[ Pous – The ninth month of the Bengali calendar, from mid December to mid January]
It is three o’clock. Keeping aside the work in hand, I leant back in my chair. My handwritten long row of small words on the white sheet of paper – just like dead flies on a white wall; each line resembling a slithery black snake. I had finished one page after an hour of hard work. I have transformed an atomic part of the vast and unclear world of the thought processes in my brain, into decipherable human language – watered through eons of years, the developed feelings in symbols, in conversations. The process involves extreme anguish and pain. Despite that being so, I just have to go through it… I have to bear the pain through the whirling days and sleepless nights, through weeks, months, years upon years, until the day death will bring the last and ultimate respite. When I look at the sheets of paper filled with my handwriting, I shudder to the bottom of my soul. Words, words. Endless, unending words. Maybe these words are meaningless to everyone except myself.

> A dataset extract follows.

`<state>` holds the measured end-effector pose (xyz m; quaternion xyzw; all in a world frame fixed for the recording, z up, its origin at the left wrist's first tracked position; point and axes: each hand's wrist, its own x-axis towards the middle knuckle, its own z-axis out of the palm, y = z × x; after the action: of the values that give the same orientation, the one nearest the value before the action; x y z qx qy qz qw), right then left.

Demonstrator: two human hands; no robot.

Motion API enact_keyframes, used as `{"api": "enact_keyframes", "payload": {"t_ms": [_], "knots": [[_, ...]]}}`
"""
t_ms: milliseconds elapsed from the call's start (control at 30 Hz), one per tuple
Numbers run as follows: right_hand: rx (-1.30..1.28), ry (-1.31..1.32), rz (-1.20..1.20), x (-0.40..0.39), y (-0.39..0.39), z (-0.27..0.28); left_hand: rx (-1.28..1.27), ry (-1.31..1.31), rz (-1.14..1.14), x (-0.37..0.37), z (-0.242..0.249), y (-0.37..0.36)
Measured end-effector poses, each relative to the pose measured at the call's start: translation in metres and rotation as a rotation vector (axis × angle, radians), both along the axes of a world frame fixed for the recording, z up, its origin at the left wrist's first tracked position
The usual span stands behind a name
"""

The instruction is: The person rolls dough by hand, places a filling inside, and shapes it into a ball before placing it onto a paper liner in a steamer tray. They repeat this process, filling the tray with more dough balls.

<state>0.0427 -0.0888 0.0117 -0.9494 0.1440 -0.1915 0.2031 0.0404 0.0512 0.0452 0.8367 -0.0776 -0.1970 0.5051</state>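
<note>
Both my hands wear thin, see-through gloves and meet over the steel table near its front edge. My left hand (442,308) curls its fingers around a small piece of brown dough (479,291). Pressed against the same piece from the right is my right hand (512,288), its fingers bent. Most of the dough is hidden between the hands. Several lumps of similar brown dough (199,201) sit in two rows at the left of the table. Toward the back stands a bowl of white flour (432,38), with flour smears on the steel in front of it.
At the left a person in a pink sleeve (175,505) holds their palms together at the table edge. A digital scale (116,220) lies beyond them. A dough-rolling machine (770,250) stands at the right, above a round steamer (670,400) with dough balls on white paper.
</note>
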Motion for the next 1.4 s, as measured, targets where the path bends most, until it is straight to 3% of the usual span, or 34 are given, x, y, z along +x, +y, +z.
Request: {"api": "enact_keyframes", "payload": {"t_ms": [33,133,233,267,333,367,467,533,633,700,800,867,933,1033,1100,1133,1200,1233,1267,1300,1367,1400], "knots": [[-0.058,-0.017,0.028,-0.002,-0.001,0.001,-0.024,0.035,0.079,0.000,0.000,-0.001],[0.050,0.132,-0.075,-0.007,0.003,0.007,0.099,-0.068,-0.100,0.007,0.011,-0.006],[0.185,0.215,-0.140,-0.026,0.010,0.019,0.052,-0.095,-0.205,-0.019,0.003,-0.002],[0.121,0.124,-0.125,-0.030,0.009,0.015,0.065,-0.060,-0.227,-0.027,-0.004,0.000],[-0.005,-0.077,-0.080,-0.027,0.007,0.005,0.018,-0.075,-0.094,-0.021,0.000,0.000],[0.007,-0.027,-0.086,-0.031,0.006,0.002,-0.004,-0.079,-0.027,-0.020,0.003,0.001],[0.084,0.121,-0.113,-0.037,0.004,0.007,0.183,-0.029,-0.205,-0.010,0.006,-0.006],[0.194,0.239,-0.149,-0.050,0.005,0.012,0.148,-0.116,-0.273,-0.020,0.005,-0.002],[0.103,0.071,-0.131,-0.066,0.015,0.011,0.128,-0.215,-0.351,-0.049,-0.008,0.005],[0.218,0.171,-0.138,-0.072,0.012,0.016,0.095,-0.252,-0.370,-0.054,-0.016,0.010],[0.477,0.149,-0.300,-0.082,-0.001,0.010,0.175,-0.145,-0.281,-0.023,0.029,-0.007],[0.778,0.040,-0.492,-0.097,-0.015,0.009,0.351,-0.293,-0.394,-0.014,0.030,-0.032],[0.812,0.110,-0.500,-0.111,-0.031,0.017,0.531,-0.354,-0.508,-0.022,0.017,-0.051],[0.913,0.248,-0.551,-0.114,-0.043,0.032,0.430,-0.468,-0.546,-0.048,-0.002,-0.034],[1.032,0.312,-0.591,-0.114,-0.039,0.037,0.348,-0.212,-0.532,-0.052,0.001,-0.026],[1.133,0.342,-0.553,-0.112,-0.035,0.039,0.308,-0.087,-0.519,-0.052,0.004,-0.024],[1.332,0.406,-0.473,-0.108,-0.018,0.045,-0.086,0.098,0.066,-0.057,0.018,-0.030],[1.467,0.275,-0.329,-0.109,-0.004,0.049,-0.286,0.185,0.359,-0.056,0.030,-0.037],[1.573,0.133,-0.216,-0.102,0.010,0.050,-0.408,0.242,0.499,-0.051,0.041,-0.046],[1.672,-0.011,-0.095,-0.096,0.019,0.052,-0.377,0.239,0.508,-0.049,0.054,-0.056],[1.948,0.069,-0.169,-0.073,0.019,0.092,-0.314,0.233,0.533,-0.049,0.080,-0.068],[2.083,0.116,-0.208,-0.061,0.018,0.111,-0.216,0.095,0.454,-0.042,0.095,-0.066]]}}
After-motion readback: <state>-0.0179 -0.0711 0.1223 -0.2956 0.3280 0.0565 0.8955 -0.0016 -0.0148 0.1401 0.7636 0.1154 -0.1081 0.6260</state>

Are there six people in this land who’d understand what I wanted to say upon reading my writings? The way I want my works to be read, will there be three men to read them? I know what happens. On a summer afternoon, closing the doors and windows of the room, turning the overhead fan on, the deputy homemaker lies down on the mammoth cot holding my book in her hands, (if she doesn’t have any boy or girl nearing the ‘about to be fallen’ age) then after reading two pages, the printed words become hazy, she turns aside and dozes off to sleep. The weight of her fat hands would squeeze the open pages of the book with three hours’ of sweat. And the guys from the public library vie with each other in order to get hold of my books; only the fortunate returns home clutching his prize within his armpits, jumping with joy, gobbles up the book from the first to the last pages – turning the pages like a madman, to get whatever he wants, whatever he understands, for which he has saved his pennies with extreme diligence. Instead of offering these at the pious feet of the screen’s gods and goddesses, he turns the pages of my books ravenously, in search of the same pleasure. Then after his disillusion, he creates various juicy stories and anecdotes about me and in this way, takes his revenge. I know, I know.